Il Vangelo resta
Unioni civili. Le Costituzioni passano, il Vangelo resta
“Sono cattolico, ma ho giurato sulla Costituzione non sul Vangelo”,
ha affermato ieri sera il premier Matteo Renzi a favore di telecamera nel salotto televisivo di Bruno Vespa, dopo l’approvazione mediante l’ennesimo voto di fiducia del disegno di legge sulle unioni civili. Al premier credente a modo suo, come in fondo lo siamo tutti in questo tempo secolarizzato e globalizzato, è sembrato giusto ribadire un’ovvietà: il presidente del Consiglio giura fedeltà alla Costituzione italiana. “Ben fatto, bravo”, verrebbe da dire. Siamo tutti cittadini consapevoli e avveduti. Conosciamo a memoria il “date a Cesare quel che è di Cesare e a Dio quel che è di Dio”, architrave della laicità ben intesa.
Ma perché tirare in ballo il Vangelo? Solo qualche anno fa si sarebbe detto che ha vestito i panni del “cattolico adulto”, ma oggi queste sottigliezze sono superate dal rimescolamento generale delle categorie politiche e culturali. A cui lo stesso Renzi ha contribuito, a partire dalla sua spiccata vocazione alla disintermediazione politica, sociale e culturale.

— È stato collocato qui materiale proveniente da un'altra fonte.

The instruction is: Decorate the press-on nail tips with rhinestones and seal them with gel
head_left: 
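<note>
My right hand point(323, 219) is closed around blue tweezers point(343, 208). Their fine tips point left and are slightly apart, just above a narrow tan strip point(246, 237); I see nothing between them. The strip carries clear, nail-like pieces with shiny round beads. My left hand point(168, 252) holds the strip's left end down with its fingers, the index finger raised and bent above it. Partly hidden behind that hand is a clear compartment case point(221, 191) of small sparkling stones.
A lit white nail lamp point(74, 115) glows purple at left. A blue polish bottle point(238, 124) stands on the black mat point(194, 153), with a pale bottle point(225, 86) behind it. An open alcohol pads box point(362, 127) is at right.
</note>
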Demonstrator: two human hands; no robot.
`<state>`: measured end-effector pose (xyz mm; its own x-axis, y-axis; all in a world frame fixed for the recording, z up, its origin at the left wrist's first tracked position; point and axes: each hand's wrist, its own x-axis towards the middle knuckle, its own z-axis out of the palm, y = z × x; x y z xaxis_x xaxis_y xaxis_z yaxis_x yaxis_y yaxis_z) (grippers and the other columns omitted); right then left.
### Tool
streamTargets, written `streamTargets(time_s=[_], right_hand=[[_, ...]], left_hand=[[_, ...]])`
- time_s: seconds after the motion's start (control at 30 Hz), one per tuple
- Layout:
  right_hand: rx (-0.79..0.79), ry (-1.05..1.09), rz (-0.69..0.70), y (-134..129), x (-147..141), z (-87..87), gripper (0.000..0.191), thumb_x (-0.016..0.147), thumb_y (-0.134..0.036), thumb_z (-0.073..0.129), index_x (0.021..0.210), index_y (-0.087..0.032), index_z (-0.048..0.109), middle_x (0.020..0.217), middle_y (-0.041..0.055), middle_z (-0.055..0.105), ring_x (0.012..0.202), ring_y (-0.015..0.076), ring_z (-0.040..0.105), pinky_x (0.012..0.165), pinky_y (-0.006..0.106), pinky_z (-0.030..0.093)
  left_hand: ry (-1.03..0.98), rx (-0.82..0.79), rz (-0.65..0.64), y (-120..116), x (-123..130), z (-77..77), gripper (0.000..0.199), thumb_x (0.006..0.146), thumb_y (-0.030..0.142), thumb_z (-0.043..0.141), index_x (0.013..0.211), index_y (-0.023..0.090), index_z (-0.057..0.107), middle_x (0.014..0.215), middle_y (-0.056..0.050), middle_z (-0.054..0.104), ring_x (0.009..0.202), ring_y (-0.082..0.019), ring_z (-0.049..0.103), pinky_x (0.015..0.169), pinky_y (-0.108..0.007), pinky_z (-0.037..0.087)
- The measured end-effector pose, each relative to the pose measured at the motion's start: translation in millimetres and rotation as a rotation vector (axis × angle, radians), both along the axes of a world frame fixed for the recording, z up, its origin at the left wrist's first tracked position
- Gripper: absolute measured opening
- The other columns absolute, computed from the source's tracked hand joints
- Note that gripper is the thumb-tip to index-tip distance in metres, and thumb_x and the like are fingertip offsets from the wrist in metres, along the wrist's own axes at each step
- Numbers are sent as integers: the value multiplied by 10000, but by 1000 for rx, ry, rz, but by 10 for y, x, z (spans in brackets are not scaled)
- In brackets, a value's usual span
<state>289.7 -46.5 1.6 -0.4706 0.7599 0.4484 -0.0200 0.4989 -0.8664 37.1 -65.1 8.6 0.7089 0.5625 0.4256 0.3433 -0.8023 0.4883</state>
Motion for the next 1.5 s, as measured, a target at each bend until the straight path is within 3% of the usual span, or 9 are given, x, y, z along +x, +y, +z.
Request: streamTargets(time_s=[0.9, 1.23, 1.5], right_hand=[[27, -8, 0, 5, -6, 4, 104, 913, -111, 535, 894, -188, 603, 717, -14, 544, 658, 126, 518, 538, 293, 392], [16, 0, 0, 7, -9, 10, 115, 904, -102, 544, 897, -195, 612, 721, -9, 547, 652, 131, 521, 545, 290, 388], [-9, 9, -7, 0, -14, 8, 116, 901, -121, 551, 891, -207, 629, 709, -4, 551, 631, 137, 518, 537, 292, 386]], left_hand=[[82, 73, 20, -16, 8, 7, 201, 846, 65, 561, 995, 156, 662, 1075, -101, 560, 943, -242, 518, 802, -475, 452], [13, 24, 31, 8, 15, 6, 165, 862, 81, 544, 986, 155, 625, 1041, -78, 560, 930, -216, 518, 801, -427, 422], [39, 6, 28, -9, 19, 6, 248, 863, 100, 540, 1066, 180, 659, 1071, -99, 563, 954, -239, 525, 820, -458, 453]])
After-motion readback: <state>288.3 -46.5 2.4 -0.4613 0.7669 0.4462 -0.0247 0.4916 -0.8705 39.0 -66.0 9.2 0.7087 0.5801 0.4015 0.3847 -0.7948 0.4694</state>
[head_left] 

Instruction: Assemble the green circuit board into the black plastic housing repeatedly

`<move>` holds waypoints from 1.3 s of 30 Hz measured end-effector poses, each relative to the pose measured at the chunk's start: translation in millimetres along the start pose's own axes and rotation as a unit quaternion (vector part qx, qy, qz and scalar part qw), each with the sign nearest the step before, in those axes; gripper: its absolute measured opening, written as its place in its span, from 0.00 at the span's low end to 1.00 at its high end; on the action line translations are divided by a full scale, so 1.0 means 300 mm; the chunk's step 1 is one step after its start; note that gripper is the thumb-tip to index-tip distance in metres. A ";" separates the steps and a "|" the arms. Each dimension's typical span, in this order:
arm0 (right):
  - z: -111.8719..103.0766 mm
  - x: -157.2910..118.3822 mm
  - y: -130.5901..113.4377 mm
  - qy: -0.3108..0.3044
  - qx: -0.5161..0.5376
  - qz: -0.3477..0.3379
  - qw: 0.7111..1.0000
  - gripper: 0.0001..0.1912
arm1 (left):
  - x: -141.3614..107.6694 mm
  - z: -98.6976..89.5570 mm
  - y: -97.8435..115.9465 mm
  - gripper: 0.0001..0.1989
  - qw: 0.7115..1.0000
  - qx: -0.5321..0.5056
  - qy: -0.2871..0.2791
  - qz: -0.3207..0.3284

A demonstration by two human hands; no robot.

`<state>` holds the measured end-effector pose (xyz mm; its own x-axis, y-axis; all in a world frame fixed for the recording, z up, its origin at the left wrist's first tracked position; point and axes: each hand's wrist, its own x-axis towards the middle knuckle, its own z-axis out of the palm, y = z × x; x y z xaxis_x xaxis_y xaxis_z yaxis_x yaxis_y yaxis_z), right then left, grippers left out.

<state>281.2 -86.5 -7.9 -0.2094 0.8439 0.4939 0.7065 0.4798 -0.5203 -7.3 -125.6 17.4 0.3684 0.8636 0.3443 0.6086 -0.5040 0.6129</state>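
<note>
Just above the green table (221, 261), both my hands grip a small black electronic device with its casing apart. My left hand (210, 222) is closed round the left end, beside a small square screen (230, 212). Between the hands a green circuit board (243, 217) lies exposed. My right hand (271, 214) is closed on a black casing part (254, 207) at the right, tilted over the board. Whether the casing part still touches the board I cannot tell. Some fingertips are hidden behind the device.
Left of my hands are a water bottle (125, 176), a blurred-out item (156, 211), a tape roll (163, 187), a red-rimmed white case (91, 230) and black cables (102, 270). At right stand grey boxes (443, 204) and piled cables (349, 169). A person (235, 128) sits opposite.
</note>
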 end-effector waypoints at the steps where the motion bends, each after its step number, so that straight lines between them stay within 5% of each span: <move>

Dunque resta solo la domanda: perché ha citato il Vangelo? Era necessario? Era utile? Era opportuno? Solo il premier potrebbe rispondere. L’ha fatto e questo ci basta. Ci deve bastare.
Aggiungiamo, solo a mo’ di tranquillante politico culturale, che noi cattolici siamo convinti che l’ethos cristiano sopravviva a tutto, anche a un qualunque disegno di legge sulle unioni civili. Così come è stato, nell’Italia repubblicana, per le leggi sul divorzio e sull’aborto. Per non parlare degli eccessi in materia di biotecnologia applicata alla vita nascente. Ma soprattutto noi non scomodiamo mai il Vangelo che custodiamo nel nostro cuore e non lo usiamo come una clava contro nessuno.